Domenica 13 settembre Coldiretti partecipa all’edizione “in sicurezza”  della storica sagra di Gottolengo, con concorso e degustazione

“Un terreno sabbioso vocato alle colture tuberose, una tradizione antichissima che si trasmette di padre in figlio, un legame al territorio senza precedenti. Questi gli ingredienti per la produzione della patata che, nel comune di Gottolengo, trova la sua esaltazione nell’annuale festa dedicata”. Le parole di Claudio Davorio, imprenditore agricolo di Gottolengo, raccontano la dedizione e l’impegno di intere generazioni nel tramandare una pratica agricola molto sentita in questa zona della provincia. Proprio qui, Davorio ha destinato  2 ettari a patata da consumo, commercializzati attraverso il punto vendita aziendale e la consegna a ristoranti e agriturismi del territorio.

Un’eccellenza produttiva che coinvolge, in realtà, tutta la nostra provincia.
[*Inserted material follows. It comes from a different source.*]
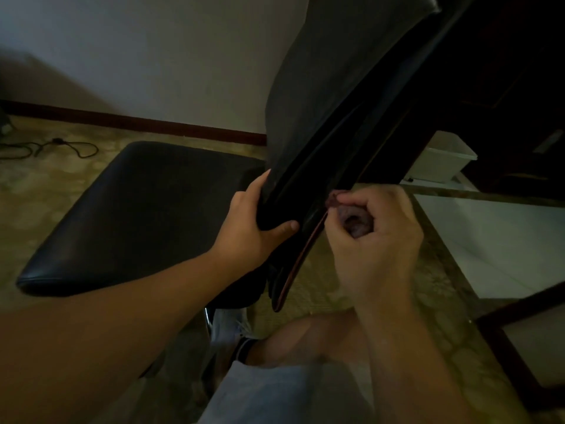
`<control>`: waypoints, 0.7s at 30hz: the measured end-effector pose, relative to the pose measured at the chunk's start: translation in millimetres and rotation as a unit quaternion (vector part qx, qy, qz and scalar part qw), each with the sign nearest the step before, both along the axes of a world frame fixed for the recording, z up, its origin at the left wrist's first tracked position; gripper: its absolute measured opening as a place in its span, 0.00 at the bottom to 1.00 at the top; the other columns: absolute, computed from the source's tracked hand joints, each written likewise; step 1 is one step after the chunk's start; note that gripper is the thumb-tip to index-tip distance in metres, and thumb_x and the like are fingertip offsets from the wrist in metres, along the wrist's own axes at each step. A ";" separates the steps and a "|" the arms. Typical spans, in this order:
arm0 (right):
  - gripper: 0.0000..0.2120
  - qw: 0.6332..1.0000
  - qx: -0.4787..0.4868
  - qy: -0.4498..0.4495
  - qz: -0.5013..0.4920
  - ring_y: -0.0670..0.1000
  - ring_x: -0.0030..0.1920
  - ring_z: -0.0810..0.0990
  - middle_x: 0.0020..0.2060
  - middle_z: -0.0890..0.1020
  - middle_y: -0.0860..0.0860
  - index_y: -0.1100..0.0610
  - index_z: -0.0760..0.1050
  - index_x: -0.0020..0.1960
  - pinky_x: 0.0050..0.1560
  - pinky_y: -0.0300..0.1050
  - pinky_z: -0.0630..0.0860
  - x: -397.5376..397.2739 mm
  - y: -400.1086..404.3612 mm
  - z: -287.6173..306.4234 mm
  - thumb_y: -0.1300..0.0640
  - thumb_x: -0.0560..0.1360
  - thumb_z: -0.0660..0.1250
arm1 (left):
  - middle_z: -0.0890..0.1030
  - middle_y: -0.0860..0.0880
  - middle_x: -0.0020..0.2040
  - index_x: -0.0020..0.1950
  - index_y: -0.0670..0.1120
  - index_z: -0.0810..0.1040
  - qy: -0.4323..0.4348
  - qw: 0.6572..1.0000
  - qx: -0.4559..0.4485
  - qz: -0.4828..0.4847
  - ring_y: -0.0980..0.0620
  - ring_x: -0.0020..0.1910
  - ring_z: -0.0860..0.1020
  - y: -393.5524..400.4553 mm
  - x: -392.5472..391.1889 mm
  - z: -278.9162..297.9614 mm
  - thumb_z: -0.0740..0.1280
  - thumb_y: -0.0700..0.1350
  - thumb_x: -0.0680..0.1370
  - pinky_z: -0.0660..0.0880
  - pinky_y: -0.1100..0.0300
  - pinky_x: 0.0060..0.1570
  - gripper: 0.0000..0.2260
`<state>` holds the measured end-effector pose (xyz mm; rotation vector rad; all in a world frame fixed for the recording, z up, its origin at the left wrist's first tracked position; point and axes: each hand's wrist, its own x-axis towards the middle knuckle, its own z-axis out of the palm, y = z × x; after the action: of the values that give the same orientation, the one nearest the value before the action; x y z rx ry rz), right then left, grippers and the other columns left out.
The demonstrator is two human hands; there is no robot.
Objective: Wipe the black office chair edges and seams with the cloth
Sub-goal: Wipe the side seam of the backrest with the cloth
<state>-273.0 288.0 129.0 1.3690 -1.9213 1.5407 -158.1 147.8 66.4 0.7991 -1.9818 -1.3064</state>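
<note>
The black office chair shows its seat (137, 215) at the left and its backrest (330, 96) rising to the upper right. My left hand (256, 224) grips the lower side edge of the backrest, thumb on the near face. My right hand (376, 237) is curled round a small bunched reddish cloth (339, 203), which pokes out by the thumb and touches the brown-trimmed back edge (302, 258) of the backrest. Most of the cloth is hidden inside the fist.
A patterned carpet (61, 185) covers the floor, with a black cable (61, 146) lying at the far left. Dark furniture (504, 87) stands at the upper right beside a white box (443, 160). My knee and grey shorts (305, 377) are below the hands.
</note>
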 end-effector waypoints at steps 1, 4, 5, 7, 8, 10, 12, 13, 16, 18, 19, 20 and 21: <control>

La patata bresciana – spiega Coldiretti Brescia – viene coltivata su 135 ettari  prevalentemente nei comuni di Ghedi, Gambara, Leno, Montichiari, Gottolengo, Isorella, Capo di Ponte, Palazzolo sull’Oglio e Chiari. Appezzamenti di tubero sono anche coltivati in Franciacorta, nella zona dell’Alto Garda, in Valle Sabbia,  nella bassa bresciana e in Valle Camonica e ha una resa media di 120 quintali/ettaro.

La produzione bresciana di patate rappresenta una “nicchia” qualitativamente importante, riconosciuta tra le migliori del settore – precisa Lorenzo Bazzana responsabile settore ortofrutticolo di Coldiretti nazionale – questo grazie alle caratteristiche ideali del terreno, ma anche alla capacità degli imprenditori del territorio, che negli anni si sono specializzati per servire al meglio le diverse filiere di destinazione del prodotto, dalla vendita diretta alla trasformazione industriale”.

Esistono varie tipologie di patata prevalentemente caratterizzate in base al canale di commercializzazione. La maggior parte (circa 80% ndr) viene destinata all’industria di trasformazione con la produzione di patate fritte congelate,  chips e preparati pronti, resta di “nicchia” la patata da consumo diretto.

“Coltivo 4 ettari di patate a Montichiari – racconta l’imprenditore agricolo Festa Giuliano – sono contento dell’annata, la resa è stata buona e come al solito ho conferito l’intero prodotto all’industria. Bisogna però stare attenti alla situazione futura, la concorrenza dei paesi stranieri si fa sentire sempre di più e il rischio è che, se non adeguatamente tutelati, saremo costretti a smettere di produrre questo  tubero che è garanzia di un prodotto controllato e sicuro perché coltivato in Italia”.

La vera sfida oggi è quella di caratterizzare e differenziare la propria produzione – continua Coldiretti Brescia – a fronte della grande quantità di patate di importazione, legandola a territori vocati dal punto di vista pedo-climatico, con una forte tradizione nella coltivazione, come nel caso di Gottolengo e di altre realtà bresciane. Il tutto garantendo al consumatore e all’industria un prodotto con una sua identità geografica, coltivato nel rispetto dell’ambiente e della salute, con caratteristiche organolettiche di eccellenza.

 

UN PO’ DI STORIA

La patata, originaria della regione sudamericana delle Ande, venne introdotta in Europa dagli spagnoli attorno al 1570 e per circa due secoli rimase in una sorta di limbo, confinata tra le curiosità vegetali all’interno degli orti botanici. Solo successivamente, verso la fine del XVIII secolo, iniziò la coltivazione, non prima però che venissero fugate le diffidenze verso un prodotto che non solo cresce sottoterra e che nella credenza popolare sembrava poter essere un qualcosa di diabolico, ma che in particolari condizioni, come una prolungata esposizione dei tuberi alla luce del sole, sviluppa una sostanza tossica, la solanina. Superate diffidenze e maldicenze, la patata ben presto diventò la base alimentare della parte più povera della popolazione dell’Europa centro-settentrionale, dove trovò un ambiente particolarmente adatto alla coltivazione.